Его постель, из мягких стеганых одеял, с трех сторон была огорожена инкрустированными слоновой костью и красиво расписанными картинами природы и морскими пейзажами передвижными ширмами. В окна напротив проникает солнечный свет, жужжат насекомые, комната большая, уютная, спокойная… С улицы доносятся обычные звуки мирной жизни замка, – он различал стук неподкованных конских копыт, звон уздечек… Слабый бриз доносит запах дыма… «Не знаю, хотел бы я, чтобы меня сожгли, – подумал он. – Но постой, а разве лучше, если тебя положат в ящик, зароют, а потом к тебе заберутся червяки… Стоп! – приказал он себе, чувствуя как его тянет вниз по спирали. – Беспокоиться не о чем! Карма есть карма, когда ты мертв, – ты мертв и что дальше – тебе неизвестно… А когда тонешь, вода заполняет тебя всего, тело распухает, крабы… Стоп!»

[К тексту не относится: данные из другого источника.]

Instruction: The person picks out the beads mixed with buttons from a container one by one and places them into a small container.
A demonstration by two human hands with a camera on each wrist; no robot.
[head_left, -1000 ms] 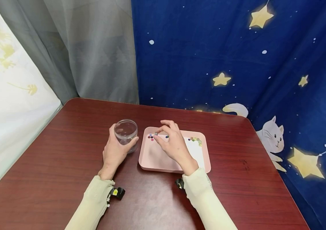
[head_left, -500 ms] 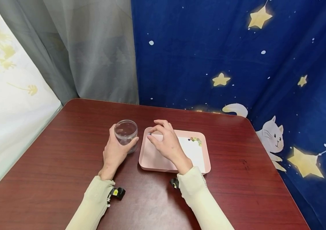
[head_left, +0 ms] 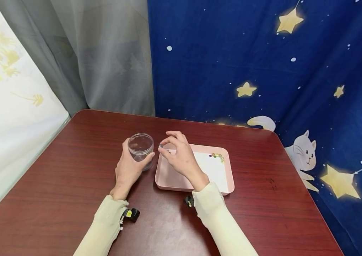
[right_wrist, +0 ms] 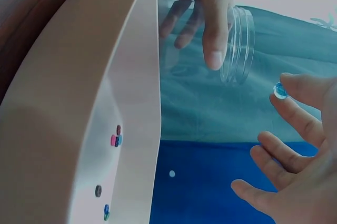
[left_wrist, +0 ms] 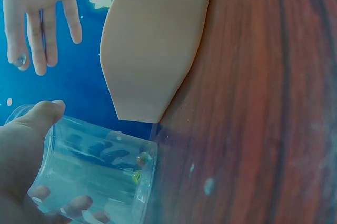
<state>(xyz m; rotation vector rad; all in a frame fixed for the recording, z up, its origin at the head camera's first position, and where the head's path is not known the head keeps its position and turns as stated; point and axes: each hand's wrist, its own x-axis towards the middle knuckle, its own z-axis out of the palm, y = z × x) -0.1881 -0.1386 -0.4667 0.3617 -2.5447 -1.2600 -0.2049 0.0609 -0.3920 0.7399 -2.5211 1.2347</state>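
Observation:
My left hand [head_left: 129, 171] grips a clear jar [head_left: 140, 145] round its side, thumb and fingers on opposite walls. The jar is upright on the table, its open mouth facing up. A couple of small beads [left_wrist: 142, 159] lie at its bottom in the left wrist view. Between thumb and index finger my right hand [head_left: 182, 158] pinches a clear bluish bead [right_wrist: 280, 90], its other fingers spread. That hand is raised over the left end of the pink tray [head_left: 172, 187], just right of the jar's mouth.
In the tray's far right corner lie several yellow-green beads [head_left: 219, 156]. More coloured beads [right_wrist: 116, 139] lie inside along its wall in the right wrist view. A white sheet [head_left: 214, 172] covers part of the tray floor. Curtains [head_left: 232, 64] hang behind the table.
My right hand has moved left across the tray toward the jar, carrying the pinched bead. The left hand and the jar have stayed in place.

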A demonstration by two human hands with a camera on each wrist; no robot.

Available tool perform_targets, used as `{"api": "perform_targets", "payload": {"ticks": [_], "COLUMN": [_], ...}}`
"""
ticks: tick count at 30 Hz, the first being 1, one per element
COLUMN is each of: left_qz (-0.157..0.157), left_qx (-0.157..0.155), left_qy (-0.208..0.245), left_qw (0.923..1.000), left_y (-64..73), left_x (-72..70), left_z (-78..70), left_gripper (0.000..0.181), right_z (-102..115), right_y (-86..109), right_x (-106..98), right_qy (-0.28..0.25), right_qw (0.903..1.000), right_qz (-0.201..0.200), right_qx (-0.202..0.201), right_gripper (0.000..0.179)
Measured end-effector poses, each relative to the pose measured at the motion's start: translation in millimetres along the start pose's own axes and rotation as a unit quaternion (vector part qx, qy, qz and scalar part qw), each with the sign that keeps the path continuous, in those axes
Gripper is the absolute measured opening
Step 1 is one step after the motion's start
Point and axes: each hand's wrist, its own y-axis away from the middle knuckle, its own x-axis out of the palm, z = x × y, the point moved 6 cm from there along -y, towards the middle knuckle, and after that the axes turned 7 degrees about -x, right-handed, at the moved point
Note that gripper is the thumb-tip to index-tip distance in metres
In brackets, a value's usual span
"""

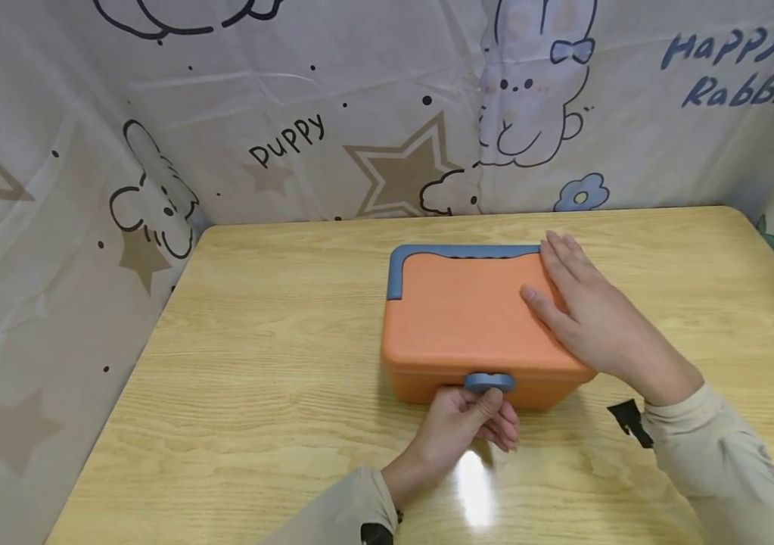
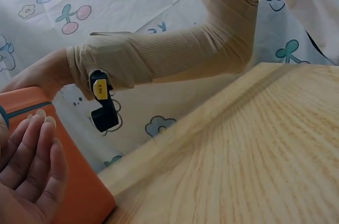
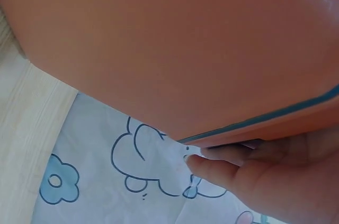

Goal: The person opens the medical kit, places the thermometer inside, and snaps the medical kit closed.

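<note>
An orange box (image 1: 475,318) with a blue handle (image 1: 464,250) folded along the back of its lid stands on the table, lid down. At the middle of its front is a blue latch (image 1: 489,382). My left hand (image 1: 458,428) is at the latch, palm up, its thumb touching the latch's lower edge. In the left wrist view the left hand's fingers (image 2: 37,155) are loosely bent in front of the box. My right hand (image 1: 587,318) lies flat over the lid's right edge, fingers extended toward the back corner. In the right wrist view the box's orange side (image 3: 159,49) fills most of the picture.
The light wooden table (image 1: 257,341) reaches back to a printed cloth (image 1: 359,98) with rabbits, stars and lettering, which also hangs at the left. A black strap end (image 1: 632,422) sticks out at the right sleeve.
</note>
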Motion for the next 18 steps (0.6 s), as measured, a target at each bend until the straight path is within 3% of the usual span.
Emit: {"api": "perform_targets", "payload": {"ticks": [4,7,9,11,13,14,18], "left_qz": [0.008,0.019,0.039,0.066,0.100,0.117,0.164], "left_qx": [-0.008,-0.036,-0.062,-0.075,-0.073,-0.068,-0.059], "left_qy": [0.012,-0.002,-0.046,-0.123,-0.211,-0.261,-0.450], "left_qw": [0.9999,0.9992,0.9963,0.9874,0.9695,0.9558,0.8760], "left_y": [-3.2,-1.5,3.4,11.4,21.7,27.7,52.9], "left_x": [-2.5,-6.8,-8.7,-11.6,-16.4,-20.0,-50.3], "left_z": [2.1,3.4,2.5,-3.0,-13.0,-19.9,-57.1], "left_gripper": [0.054,0.049,0.040,0.032,0.027,0.027,0.034], "right_z": [-4,-6,-7,-6,-5,-4,-13], "right_y": [-1.4,-2.5,-2.6,-2.9,0.9,5.1,35.0], "right_x": [1,5,8,9,7,3,-28], "right_qy": [-0.011,-0.019,-0.023,-0.033,-0.051,-0.065,-0.092], "right_qw": [0.9999,0.9998,0.9997,0.9993,0.9986,0.9978,0.9943], "right_qz": [-0.002,-0.007,-0.011,-0.014,-0.010,-0.011,-0.054], "right_qx": [0.002,0.006,0.005,0.002,0.001,-0.001,0.004], "right_gripper": [0.074,0.074,0.073,0.073,0.072,0.071,0.066]}}
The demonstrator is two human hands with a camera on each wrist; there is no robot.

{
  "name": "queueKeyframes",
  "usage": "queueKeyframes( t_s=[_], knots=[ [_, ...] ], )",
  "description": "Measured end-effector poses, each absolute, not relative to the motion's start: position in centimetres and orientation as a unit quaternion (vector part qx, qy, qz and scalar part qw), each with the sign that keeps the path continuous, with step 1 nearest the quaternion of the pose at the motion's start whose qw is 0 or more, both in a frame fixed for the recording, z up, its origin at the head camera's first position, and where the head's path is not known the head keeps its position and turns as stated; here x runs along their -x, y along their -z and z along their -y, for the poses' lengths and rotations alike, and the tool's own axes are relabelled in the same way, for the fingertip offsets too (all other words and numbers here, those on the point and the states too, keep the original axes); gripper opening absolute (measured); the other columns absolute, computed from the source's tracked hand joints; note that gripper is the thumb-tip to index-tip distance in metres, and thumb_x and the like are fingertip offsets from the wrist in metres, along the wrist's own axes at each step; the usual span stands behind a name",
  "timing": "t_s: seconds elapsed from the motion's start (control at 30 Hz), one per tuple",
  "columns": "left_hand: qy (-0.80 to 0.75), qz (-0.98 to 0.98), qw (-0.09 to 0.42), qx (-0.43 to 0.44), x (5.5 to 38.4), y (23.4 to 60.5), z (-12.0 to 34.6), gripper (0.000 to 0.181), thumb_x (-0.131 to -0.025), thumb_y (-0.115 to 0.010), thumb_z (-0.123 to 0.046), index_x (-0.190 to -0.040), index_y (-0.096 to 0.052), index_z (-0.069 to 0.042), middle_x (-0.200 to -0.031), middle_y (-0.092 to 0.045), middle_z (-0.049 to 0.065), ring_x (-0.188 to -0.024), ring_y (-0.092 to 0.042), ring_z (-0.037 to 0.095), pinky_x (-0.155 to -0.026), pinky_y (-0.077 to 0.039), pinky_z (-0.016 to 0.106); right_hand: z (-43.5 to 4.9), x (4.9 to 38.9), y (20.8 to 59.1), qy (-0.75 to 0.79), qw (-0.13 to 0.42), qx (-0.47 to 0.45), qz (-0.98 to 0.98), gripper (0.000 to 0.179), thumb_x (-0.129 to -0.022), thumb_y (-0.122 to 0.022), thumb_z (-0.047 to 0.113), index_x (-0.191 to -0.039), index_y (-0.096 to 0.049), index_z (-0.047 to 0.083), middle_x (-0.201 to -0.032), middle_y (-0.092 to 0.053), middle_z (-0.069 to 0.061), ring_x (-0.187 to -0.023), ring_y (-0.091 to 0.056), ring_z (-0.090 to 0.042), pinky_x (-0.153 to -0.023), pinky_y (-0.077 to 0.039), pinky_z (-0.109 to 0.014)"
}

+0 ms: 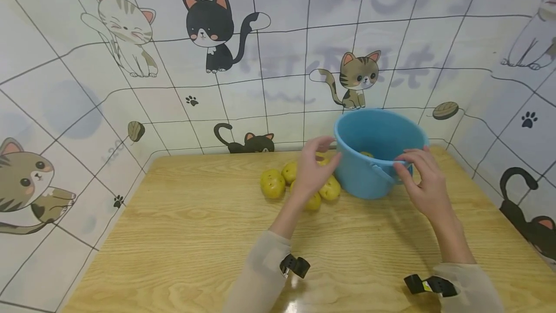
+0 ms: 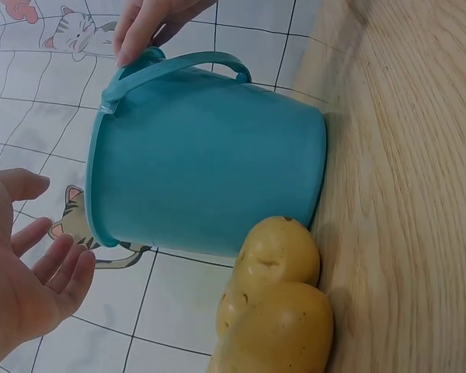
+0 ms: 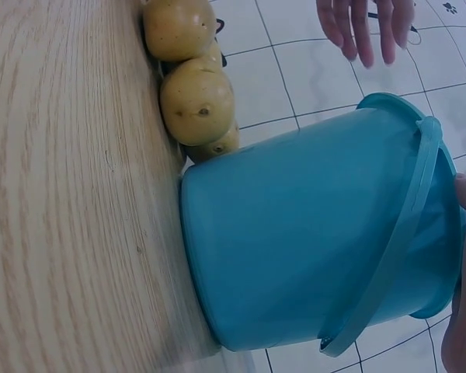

– Выпейте, пожалуйста. – Доктор опять предложил ему своего отвратительного варева. Он промолчал, но опустил чашку.
– Чаю, пожалуйста.
Служанка, круглолицая женщина средних лет, с морщинами вокруг глаз и застывшей равнодушной улыбкой, налила зеленого чая, он поблагодарил. После трех чашек во рту стало легче.
– Пожалуйста, Анджин-сан, расскажите, как у вас с ушами.
– Все так же. Слышу как будто издалека… все на расстоянии, понимаете? Как с большого расстояния…
– Понятно. Покушаете, Анджин-сан?
Маленький поднос был уставлен рисом, супом и жаренной на углях рыбой. Он мучился спазмами в желудке, но вспомнил, что не ел по-настоящему целых два дня… Сел и заставил себя съесть немного риса и выпить рыбного супа. Желудок успокоился, Блэксорн поел еще и постепенно покончил со всем, пользуясь палочками как продолжением своих пальцев, без всяких усилий.
– Спасибо. Оказывается, я был очень голоден.
Доктор выложил на стол около постели холщовую сумку с травами.